Alumni Impact Story: Fern Gookin, ’10 – Jefferson M.S. in Sustainable Design Program

Alumni Impact Story: Fern Gookin, ’10 – Jefferson M.S. in Sustainable Design Program

Fern Gookin works for a full-service recycling company, Revolution Recovery, which helps recycle and reuse construction & demolition waste materials. She also founded the nonprofit RAIR (Recycled Artists in Residency), where artists can use the recycling center as their studio and create new works with the discarded materials.
MSSD Thesis Title: Out of Sight, out of Mind: Bringing the Waste Stream Back Into the Public Eye
Director of Sustainability at Revolution Recovery
Founder of Recycled Artists in Residency


MSSD Background

Why did you come to the MSSD Program?
I was determined to go back to grad school for something to do with Sustainability, but I wasn’t sure exactly what that meant. I chose the Jefferson [Philadelphia University + Thomas Jefferson University] program because it would allow me to broadly explore a lot of aspects of sustainability, and then focus on one of those aspects with my Thesis.

What Stood out for you in the Program?
I was able to build an instant network in the city, even though i was coming from out of town. The class sizes were small and the professors were very approachable. It was exciting that people were coming from all different backgrounds and they were there for all different reasons. Everybody was just so friendly.

How has it helped you achieve your goals?
I really looked at my thesis project as something that could help me test out what I wanted my next career to be. I didn’t know for certain that it was going to result in a career, but I’m happy that it did. Through the program, I was introduced to the owners of Revolution Recovery during my thesis project, in order to develop RAIR. After I graduated, I was offered a full-time job with Revolution Recovery and RAIR has developed into a growing organization. All of that stemmed from the connections I made through the program.


Alumni Impact

The following questions are structured around the Integral Framework, which the MSSD Program uses to guide the design process. The framework allows us to explore a topic fully through the lenses of Experience, Culture, Performance, and Systems.

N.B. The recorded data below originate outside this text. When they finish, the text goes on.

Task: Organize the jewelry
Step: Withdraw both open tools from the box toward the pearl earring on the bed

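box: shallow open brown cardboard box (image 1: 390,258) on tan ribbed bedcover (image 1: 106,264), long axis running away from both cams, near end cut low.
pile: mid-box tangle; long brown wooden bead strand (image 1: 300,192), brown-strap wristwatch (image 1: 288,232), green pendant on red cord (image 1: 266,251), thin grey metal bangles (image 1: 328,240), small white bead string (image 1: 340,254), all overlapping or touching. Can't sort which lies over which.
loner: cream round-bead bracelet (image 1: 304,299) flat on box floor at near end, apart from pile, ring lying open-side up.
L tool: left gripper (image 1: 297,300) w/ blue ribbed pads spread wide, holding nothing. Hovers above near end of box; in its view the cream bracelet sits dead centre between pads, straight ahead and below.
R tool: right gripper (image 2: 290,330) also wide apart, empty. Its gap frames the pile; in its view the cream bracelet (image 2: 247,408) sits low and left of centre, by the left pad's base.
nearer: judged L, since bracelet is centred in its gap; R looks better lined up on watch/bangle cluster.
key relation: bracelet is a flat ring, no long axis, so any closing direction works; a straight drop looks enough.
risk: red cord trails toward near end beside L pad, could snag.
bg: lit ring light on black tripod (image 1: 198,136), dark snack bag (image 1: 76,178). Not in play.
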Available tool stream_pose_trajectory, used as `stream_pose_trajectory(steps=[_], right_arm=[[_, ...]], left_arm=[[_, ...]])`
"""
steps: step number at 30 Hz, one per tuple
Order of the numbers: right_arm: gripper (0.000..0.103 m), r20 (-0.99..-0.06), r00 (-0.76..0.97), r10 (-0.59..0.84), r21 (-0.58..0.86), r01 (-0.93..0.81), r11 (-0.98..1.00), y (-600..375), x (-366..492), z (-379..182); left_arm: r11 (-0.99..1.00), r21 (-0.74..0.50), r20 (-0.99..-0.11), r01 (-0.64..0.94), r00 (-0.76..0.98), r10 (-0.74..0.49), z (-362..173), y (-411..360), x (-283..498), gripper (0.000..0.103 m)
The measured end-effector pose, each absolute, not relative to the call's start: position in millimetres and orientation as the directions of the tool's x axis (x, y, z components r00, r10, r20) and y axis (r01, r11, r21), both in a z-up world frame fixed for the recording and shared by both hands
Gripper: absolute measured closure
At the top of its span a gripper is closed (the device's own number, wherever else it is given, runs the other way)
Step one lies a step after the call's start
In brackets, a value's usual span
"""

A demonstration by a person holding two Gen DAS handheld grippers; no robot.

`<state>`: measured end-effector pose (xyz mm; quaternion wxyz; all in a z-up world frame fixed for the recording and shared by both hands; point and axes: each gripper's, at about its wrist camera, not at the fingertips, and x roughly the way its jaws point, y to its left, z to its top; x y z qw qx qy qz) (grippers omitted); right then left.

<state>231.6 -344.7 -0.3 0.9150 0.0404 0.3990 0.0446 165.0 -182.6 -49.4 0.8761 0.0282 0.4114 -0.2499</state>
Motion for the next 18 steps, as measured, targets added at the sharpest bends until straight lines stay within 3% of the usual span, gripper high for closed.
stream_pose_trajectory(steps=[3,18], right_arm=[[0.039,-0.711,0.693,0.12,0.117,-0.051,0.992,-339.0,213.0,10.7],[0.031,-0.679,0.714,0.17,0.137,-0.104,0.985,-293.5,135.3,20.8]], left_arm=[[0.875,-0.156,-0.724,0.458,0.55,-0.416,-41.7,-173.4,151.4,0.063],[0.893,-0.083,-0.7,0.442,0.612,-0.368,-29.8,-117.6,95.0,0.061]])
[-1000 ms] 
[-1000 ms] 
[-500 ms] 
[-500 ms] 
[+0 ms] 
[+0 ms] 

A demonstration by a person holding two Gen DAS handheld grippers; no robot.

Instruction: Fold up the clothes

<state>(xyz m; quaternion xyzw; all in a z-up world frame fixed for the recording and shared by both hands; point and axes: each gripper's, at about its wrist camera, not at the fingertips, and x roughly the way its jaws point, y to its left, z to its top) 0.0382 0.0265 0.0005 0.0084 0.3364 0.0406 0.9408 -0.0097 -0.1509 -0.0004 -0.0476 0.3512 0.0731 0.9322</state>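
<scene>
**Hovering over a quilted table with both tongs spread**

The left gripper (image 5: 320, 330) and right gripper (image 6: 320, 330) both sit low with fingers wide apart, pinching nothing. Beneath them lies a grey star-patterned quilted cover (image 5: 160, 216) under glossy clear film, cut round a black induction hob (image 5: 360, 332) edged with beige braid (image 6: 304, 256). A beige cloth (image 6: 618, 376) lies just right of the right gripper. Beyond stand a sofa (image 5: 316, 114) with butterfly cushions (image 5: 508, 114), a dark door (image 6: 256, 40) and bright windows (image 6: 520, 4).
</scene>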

How have you improved people’s experience of the world around them?
Waste is not typically something a lot of people see. I mean, they see it when they throw something away, but where is “away?” So when people come to the recycling center on tours and see the sheer volume of it, that is a pretty powerful experience. Just witnessing that scale of waste changes a lot of people, even before they see any art that’s been created. 

Once artists go through the residency program, they think differently about where they get their materials and what their subject is. As they move forward with their careers and keep making art that is conscious of waste culture, there’s kind of a multiplying effect where more and more people are impacted by their experience through their art.


Cultural/ Equity

What kinds of initiatives have you led to make society more equitable?
The artists can choose whatever projects they want when they come to RAIR; we don’t require that they participate in any social or environmental projects as part of their residency. But some of them do want to get involved with the community, so we will make connections for them as much as possible. Outside of the residency program, RAIR has also partnered with other nonprofits that are focused on social and equitable work all over the region. For example, we worked on a project with Fresh Artists, a nonprofit that provides art-making opportunities to low-income students in Philadelphia. We worked with a class from Nebinger Elementary to teach them about the waste stream and have them design a mural for one of Revolution Recovery’s dumpsters. Through the creative process, the students learned about the waste stream and developed a design that is now encouraging more people to think differently about waste.


Here are a few numbers we collected that help us measure the impact of Fern’s interventions so far.

~1000 Tons of Materials Recycled/ Day

80% Construction Waste Diverted from Landfills

40+ Different Building Materials Processed


Systems and Processes

What innovative technologies or processes have you created to achieve your goal?
Revolution Recovery is a full-service recycling company that focuses on the construction, demolition, manufacturing, and industrial markets. We put dumpsters at construction or manufacturing sites for materials like wood, plastic, etc. We sort through all of the materials brought in so we can recycle them. The standard for waste companies is still “landfill”; we are the new kids on the waste management block, trying to do things in a new way. Although RAIR and Revolution Recovery are very different (one is heavy industry and one is art), we’ve found that they can coexist and have a mutually beneficial relationship because they want the same thing – to get people to think differently about waste. It’s a working model, and unique in many ways. By having artists that are creative and constantly pushing boundaries on the same site as an industrial company doing basically the same thing, they inspire each other.